Aldo gazed toward the dull, faded eastern horizon. “We’re far enough off the beaten track to be en route to some long-ago Vegas mob boss’s ‘Boot Hill’.”
“You mean where enemies were taken out to be killed and buried? I followed a guy here.”
Aldo waited.
“The other night.”
Aldo waited.
“So,” Aldo finally said, “you trailed a guy out here without being seen?”
“I think so.”
“If you weren’t an ex-priest, I’d say you had a helluva lot of balls. Dangerous job for a former white-collar dude.”
“Funny,” Matt said.
“And what did you see him doing without being seen?”
“The guy parked and walked to that clump of rocks.”
Aldo looked, and nodded.
“You left your vehicle to follow him on foot?”
“I parked a bit farther down the highway, put my hazard lights on like the car was disabled. I backtracked. I figured he’d turn around and eventually head back to Vegas.”
“Smart. Welcome to the Family,” Aldo said with a slap on the shoulder. “Hey. You’re not carrying. No holster.”
“I’m not a member of the Family yet.”
“Sounds like you should be. That took guts.”
“Desperation.”
Matt put his empty glass in a front seat cup holder. “Can you drive a bit onto the desert floor? My guy did.”
“Not if I value the wax job on this long, lovely lady.”
“Maybe you value the wax job on my not-so-long lovely lady.”
Matt’s oblique mention of Temple won a swift steering wheel turn and more than a limo’s length of ugly jolting onto the desert floor. Aldo opened his winced-shut eyes to survey the bleak cactus-punctuated landscape before he diagnosed their location.
“More sand and scrub and stones closer up. And, uh,” Aldo scratched his noble Italian nose with a forefinger. “This is what a bridegroom-to-be does getting ready for his wedding?”
“This is what a bridegroom-to-be does to live long enough for the ceremony.”
Aldo took a deep breath, reclined the limo seat and put calming classical strings music on the system. “You watched him from behind this big rock?”
Matt nodded. “The night was dark, but the moon was yellow. He dug up something big and bulky and put it in the trunk of his seventies sedan. Whatever he unearthed was heavy enough to weigh down the massive junker trunk when he heaved it in inside.
“He drove back to Vegas,” Matt finished.
“You were inclined to think he dug up a body.”
“Yes. But it was far worse.”
Aldo’s mind was distracted. “Errand boy’s job. But why un earth it?” he muttered.
“ Errant errand boy maybe,” Matt said.
Talking about this under the pulsing midday sun, listening to throbbing violins, the nighttime scene sounded stupid.

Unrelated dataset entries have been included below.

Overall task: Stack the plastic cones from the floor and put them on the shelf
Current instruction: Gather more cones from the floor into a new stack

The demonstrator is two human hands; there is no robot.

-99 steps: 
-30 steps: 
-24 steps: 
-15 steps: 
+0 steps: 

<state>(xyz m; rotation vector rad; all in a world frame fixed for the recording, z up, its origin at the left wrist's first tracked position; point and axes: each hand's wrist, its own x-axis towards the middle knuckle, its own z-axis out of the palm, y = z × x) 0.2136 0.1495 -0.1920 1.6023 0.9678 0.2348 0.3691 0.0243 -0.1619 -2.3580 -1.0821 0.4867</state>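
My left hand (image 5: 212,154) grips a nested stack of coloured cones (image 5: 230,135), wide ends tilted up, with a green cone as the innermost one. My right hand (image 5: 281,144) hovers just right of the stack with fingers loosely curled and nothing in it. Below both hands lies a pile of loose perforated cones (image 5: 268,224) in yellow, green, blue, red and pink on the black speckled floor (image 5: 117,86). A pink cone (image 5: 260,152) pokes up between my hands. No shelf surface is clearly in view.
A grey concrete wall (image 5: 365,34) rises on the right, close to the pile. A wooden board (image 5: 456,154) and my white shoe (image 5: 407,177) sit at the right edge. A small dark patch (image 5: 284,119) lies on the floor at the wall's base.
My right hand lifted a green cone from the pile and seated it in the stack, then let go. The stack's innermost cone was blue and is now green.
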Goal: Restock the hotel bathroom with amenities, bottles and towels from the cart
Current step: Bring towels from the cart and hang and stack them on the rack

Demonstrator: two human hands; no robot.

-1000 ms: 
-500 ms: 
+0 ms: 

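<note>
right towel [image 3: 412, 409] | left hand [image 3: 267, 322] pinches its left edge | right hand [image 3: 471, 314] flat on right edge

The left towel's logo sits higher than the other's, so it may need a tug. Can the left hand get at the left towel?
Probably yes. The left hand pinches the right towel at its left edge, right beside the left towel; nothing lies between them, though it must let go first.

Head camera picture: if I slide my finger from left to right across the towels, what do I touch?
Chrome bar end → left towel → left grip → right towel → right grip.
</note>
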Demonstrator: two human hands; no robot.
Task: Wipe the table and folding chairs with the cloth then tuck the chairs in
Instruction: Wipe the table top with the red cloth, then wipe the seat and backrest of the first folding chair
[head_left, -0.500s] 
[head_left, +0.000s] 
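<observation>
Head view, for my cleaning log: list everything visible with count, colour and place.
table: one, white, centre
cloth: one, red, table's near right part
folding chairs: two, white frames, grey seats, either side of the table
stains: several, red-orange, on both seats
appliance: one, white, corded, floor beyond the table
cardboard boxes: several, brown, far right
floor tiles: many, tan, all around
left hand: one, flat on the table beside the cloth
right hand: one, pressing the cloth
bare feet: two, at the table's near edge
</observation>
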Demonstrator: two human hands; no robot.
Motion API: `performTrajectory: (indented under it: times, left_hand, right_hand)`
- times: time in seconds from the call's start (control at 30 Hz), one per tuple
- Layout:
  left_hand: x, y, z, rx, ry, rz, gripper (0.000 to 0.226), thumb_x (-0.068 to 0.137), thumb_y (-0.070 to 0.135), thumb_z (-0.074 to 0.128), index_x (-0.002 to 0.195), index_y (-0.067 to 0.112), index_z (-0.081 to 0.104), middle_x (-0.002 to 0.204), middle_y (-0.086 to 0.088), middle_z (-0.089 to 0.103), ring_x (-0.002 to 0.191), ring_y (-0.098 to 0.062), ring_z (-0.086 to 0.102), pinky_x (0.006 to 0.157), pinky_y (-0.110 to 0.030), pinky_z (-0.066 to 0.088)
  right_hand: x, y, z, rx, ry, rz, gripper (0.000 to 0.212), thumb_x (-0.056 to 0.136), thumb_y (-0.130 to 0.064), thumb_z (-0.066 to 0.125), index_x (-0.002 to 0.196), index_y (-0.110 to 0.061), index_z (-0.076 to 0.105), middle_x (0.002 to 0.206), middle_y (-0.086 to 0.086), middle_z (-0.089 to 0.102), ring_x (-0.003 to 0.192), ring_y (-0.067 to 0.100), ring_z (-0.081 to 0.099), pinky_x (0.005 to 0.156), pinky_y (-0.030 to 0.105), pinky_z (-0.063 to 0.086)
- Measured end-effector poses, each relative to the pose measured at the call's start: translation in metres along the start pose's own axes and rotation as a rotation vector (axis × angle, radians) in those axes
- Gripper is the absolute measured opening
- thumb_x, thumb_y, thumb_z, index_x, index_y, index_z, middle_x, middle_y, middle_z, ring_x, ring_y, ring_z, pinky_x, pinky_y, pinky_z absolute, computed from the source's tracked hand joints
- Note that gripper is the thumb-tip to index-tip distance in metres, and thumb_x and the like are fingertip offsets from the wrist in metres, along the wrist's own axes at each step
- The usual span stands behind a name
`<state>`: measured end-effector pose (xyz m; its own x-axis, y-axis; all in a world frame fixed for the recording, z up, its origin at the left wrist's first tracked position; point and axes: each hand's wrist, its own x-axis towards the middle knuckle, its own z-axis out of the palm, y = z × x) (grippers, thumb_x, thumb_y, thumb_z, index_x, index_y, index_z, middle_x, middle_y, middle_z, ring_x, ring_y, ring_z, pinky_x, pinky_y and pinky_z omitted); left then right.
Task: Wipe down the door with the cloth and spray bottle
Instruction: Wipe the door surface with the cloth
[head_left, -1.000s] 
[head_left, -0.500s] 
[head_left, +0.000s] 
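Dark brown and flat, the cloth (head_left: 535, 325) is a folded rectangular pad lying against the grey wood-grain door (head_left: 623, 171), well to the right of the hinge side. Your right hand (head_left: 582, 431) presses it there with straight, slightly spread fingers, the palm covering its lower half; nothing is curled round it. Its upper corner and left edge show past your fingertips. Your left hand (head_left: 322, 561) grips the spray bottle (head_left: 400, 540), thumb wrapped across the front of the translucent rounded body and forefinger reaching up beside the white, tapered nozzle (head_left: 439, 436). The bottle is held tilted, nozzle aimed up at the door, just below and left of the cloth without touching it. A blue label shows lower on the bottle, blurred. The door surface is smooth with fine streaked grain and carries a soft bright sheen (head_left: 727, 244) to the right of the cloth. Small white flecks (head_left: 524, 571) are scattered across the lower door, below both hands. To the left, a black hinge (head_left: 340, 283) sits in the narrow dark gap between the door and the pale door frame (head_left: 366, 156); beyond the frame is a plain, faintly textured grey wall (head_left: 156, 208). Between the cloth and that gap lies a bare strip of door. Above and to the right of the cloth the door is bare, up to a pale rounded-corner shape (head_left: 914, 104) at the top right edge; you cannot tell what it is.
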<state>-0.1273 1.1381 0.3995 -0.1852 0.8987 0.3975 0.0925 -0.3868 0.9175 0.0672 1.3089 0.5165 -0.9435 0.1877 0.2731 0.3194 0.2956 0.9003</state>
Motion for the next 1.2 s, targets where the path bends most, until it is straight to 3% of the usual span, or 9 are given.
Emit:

Aldo pushed himself off the cradle of his spine. “Now I like that news. We know this guy?”
“Unfortunately, I do, although I didn’t know who he was then.”
“So. You were in a great position to follow him again.”
Matt nodded. “I ended up at the parking lot of that old building near the Circle Ritz that Electra Lark just inherited.”
“Holy moly! You were driving her old white Probe. On a tailing operation. White? Man, you might as well have painted ‘Moby Dick’ on it. That’s the night you drove up two sets of stairs to interrupt a nasty situation inside the abandoned building. We Fontanas were most jealous you beat us there.”
“Yeah, but before I took that route, I followed that car to the parking lot and managed to jimmy open that old trunk lock and see what was inside.”
“Dead guy.”
“In a way,” Matt said.
“Huh? If not a corpse, what did your guy dig up?”
“A decades-old jackhammer, with rust on its bit.”
“Rust makes sense,” Aldo conceded. “Dried blood makes even more sense. No wonder The Mob Museum isn’t featuring this lost artifact in a Jack the Hammer exhibit.”